While it is already problematic to equate fatness with ill health, as Jeanine C. Cogan suggests in her article “Re-Evaluating the Weight-Centered Approach toward Health,” “Obesity and eating disorders are not objective and value-free categories; their definitions and meanings are culturally produced…our shared understanding of obesity is that it is a public health threat in need of treatment and prevention.” She later writes that, “a central belief about obesity is that it is self-induced through overindulgence, gluttony, and laziness, which allows us to blame the obese individual.” Basically, throughout her essay she argues that obesity, and specifically the language of disease surrounding obesity, is culturally constructed without a substantial basis for the construction. Couple the fear instilled by Inside Brookhaven with a vague, culturally constructed belief that thin is beautiful and fat is not, and we end up with a general public that worries that fat, which equals ill-health and non-beauty, may one day happen to them.

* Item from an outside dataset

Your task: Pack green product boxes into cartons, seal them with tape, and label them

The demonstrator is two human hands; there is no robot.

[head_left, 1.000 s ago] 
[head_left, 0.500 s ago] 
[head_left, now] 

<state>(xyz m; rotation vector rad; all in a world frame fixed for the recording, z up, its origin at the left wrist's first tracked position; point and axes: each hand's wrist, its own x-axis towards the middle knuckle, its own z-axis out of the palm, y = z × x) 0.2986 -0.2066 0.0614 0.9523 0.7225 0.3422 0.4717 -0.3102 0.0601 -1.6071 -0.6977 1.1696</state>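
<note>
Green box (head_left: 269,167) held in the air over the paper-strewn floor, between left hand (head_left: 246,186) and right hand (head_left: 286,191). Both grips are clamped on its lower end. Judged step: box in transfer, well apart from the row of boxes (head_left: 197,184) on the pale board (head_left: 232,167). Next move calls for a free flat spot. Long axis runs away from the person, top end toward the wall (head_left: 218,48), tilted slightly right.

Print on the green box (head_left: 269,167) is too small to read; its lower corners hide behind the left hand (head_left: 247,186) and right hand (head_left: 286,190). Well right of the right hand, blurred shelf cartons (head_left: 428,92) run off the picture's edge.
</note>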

By combining the filming techniques of horror films, and a language that the American public concedes to as medical, TLC has produced in Inside Brookhaven a program that instills a fear of fat and fat people in the American public. Again, what is worse in American culture than being fat? We know of course, that it is being forced to fear fat and fat people because of false assumptions made by the medical community, and being exposed to programs like those on TLC and the other discovery channels that pathologize fat; thereby, further instilling a horror-film-like fear of fat bodies into the psyche of America. I think it is time to drive a wooden stake through the heart of Inside Brookhaven Obesity Clinic and shows like it.